De que adianta a existência da previsão legal se os aplicadores do direito ignoram-na? A lei existe e deve ser cumprida.

quarta-feira, 26 de julho de 2017

Atualizado em 25 de julho de 2017 08:23

O Código Penal prevê em seu art. 140, parágrafo 3º o crime de injúria racial, que consiste na ofensa à honra decorrente de atos relacionados à raça, cor, etnia ou religião.

A lei 12.033/09 alterou a classificação do crime de injúria racial, ao incluir à redação do art. 145 do CP o parágrafo único, determinando que o referido crime deverá ser processado mediante o oferecimento de representação da vítima, isso porque este crime é de ação penal condicionada à representação da vítima.

Em crimes em que a ação penal encontra-se condicionada a uma manifestação da vítima, é imprescindível que o oferecimento da denúncia venha acompanhado da representação do ofendido, de maneira que fique expressa a vontade deste em prosseguir com uma ação penal em desfavor do autor do delito.

O que se tem percebido é o reiterado descumprimento de tal disposição pelos órgãos julgadores, sendo pacificado o entendimento pelo Supremo Tribunal Federal de que a representação prevista no art. 145, parágrafo único do CP é mera formalidade, bastando que haja qualquer depoimento ou mínimo indício de vontade da vítima para autorizar o oferecimento da denúncia pelo órgão acusador.
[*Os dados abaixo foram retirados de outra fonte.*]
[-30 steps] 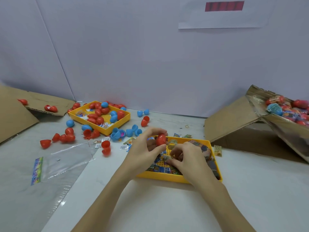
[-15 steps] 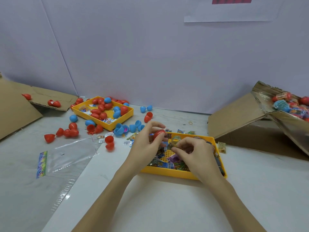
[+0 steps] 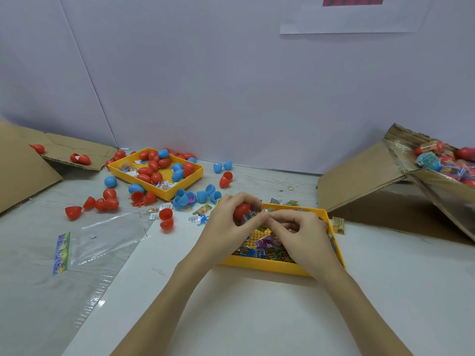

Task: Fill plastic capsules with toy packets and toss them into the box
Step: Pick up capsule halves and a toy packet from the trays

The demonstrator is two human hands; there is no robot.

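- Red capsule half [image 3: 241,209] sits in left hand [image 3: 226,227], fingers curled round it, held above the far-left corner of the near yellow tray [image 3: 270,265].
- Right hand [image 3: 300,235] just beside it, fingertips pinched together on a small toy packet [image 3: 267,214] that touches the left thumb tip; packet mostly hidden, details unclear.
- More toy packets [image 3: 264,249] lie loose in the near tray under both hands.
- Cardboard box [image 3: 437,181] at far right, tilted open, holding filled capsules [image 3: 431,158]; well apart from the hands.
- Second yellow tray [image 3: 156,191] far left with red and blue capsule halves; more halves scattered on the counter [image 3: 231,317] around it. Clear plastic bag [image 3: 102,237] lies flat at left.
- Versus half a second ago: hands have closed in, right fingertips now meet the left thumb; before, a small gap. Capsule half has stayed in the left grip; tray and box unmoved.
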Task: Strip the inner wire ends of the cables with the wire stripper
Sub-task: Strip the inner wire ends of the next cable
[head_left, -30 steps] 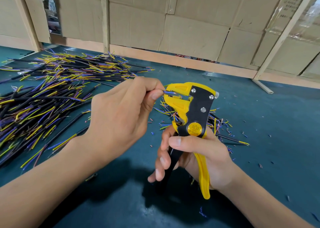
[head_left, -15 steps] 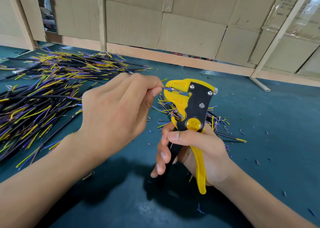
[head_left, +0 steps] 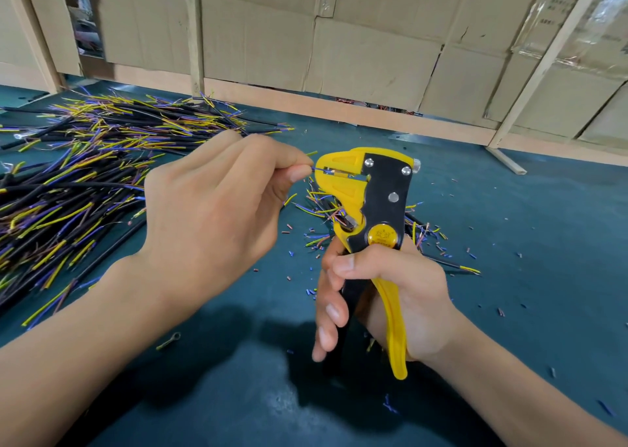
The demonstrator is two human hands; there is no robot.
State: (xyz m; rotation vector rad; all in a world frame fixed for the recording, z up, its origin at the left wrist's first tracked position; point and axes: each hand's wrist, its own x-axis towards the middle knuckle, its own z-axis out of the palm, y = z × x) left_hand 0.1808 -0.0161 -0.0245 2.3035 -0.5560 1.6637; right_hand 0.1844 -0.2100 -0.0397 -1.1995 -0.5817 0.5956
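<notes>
A yellow and black wire stripper (head_left: 372,205) stands upright in the middle of the view, its jaws pointing left. My right hand (head_left: 384,297) grips its two handles from below, thumb across the front. My left hand (head_left: 217,208) pinches a thin blue inner wire (head_left: 318,168) between thumb and forefinger, and the wire's end lies inside the stripper's jaws. A yellow-green wire tip (head_left: 311,154) pokes out above my left thumb. The rest of that cable is hidden by my left hand.
A big heap of black cables with yellow, blue and purple inner wires (head_left: 78,181) covers the left of the dark green table (head_left: 509,242). A smaller pile of cables (head_left: 421,232) lies behind the stripper. Cut insulation bits (head_left: 311,232) are scattered around. Cardboard sheets (head_left: 367,52) wall the far edge.
Both hands and the stripper kept their pose relative to each other; the blue wire stays in the jaws. The view has shifted slightly.
</notes>
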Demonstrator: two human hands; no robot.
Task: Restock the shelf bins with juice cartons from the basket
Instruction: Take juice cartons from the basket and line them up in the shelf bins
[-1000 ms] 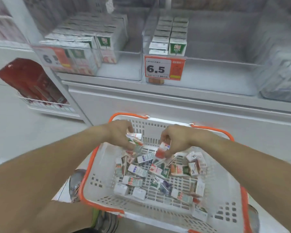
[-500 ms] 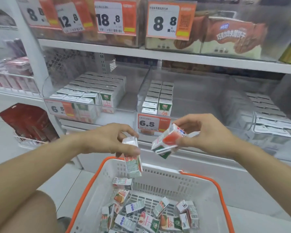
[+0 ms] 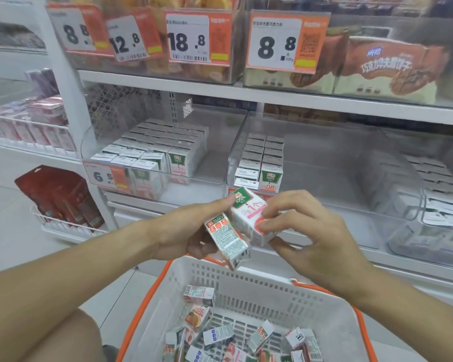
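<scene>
Juice cartons (image 3: pixel 242 226) pinched in both hands' fingers (image 3: pixel 266 226), touching, above basket (image 3: pixel 246 286)

Both hands are up out of the basket (image 3: pixel 259 288) now, and they've closed in on each other in front of the middle shelf bin (image 3: pixel 324 178). The left hand (image 3: pixel 183 233) has tipped its carton (image 3: pixel 226 240) over to show the printed back. The right hand (image 3: pixel 306 231) has brought its pack (image 3: pixel 249 218) against it, so the two now touch.
</scene>
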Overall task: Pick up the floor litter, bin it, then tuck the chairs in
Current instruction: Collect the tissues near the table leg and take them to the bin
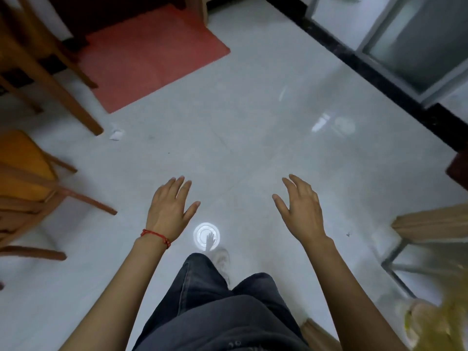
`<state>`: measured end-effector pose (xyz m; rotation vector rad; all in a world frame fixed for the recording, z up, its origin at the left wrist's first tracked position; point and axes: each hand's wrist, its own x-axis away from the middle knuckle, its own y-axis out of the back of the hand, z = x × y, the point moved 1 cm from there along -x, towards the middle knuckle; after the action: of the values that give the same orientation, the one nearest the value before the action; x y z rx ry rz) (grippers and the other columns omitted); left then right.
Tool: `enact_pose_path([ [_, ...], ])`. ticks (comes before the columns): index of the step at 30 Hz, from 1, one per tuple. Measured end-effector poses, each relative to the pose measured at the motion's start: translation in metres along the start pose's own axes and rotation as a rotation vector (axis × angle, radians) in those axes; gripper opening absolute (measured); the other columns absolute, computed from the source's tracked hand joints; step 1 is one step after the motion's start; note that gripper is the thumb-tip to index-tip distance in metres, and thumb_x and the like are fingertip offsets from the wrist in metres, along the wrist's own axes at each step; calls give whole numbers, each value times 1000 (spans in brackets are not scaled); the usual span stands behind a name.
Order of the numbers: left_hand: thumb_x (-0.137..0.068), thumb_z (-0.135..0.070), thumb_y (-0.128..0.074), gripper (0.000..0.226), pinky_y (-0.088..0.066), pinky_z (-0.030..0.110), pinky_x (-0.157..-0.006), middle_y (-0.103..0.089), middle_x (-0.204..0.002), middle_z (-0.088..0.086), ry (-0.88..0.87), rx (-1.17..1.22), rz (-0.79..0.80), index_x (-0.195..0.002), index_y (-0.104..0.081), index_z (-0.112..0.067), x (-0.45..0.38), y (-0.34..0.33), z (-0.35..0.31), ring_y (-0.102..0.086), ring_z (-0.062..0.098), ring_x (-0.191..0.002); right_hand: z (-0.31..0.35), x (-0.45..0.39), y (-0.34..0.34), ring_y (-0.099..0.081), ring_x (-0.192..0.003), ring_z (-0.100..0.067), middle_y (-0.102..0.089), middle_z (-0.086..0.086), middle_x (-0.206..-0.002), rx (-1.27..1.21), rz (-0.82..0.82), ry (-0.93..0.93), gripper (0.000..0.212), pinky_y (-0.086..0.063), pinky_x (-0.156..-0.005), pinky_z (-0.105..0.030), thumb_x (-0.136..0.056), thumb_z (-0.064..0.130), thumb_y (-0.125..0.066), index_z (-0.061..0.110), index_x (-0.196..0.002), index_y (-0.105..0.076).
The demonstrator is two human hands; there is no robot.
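Note:
A crumpled white scrap of paper (pixel 116 134) lies on the pale tiled floor (pixel 253 138), just beside a wooden leg at the left. Two wooden chairs stand at the left: one with an orange seat (pixel 27 178) and another further back (pixel 38 59). My left hand (pixel 170 206), with a red string on its wrist, hovers over the floor with fingers straight, holding nothing. My right hand (pixel 301 206) is held out likewise, fingers spread and empty. Both hands are well short of the paper. No bin is in view.
A red mat (pixel 152 54) lies at the back. A black threshold strip (pixel 379 82) and a glass door frame (pixel 417 46) run along the right. A light wooden table with metal legs (pixel 430 224) stands at the right edge. My legs in dark trousers (pixel 215 300) are below.

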<state>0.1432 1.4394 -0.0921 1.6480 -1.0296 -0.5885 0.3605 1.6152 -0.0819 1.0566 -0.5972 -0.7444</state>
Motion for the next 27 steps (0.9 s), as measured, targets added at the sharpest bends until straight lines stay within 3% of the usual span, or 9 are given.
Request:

Sendo pressuposto da ação penal condicionada à representação evidenciada pela legislação federal, é possível dizer que o Judiciário ao dispensar essa "formalidade" vem ignorando o que foi previamente estabelecido pelos legisladores brasileiros.

O grande problema é que com o desuso de tal previsão legal, não há apenas violação de legislação federal, mas verifica-se também a transformação de uma ação penal que é condicionada em uma ação penal que se torna incondicionada, pois este novo entendimento dá o "direito" ao Órgão Acusador de dispensar o requerimento da vítima, em uma espécie de ação em que esta é pré-requisito para a sua instauração.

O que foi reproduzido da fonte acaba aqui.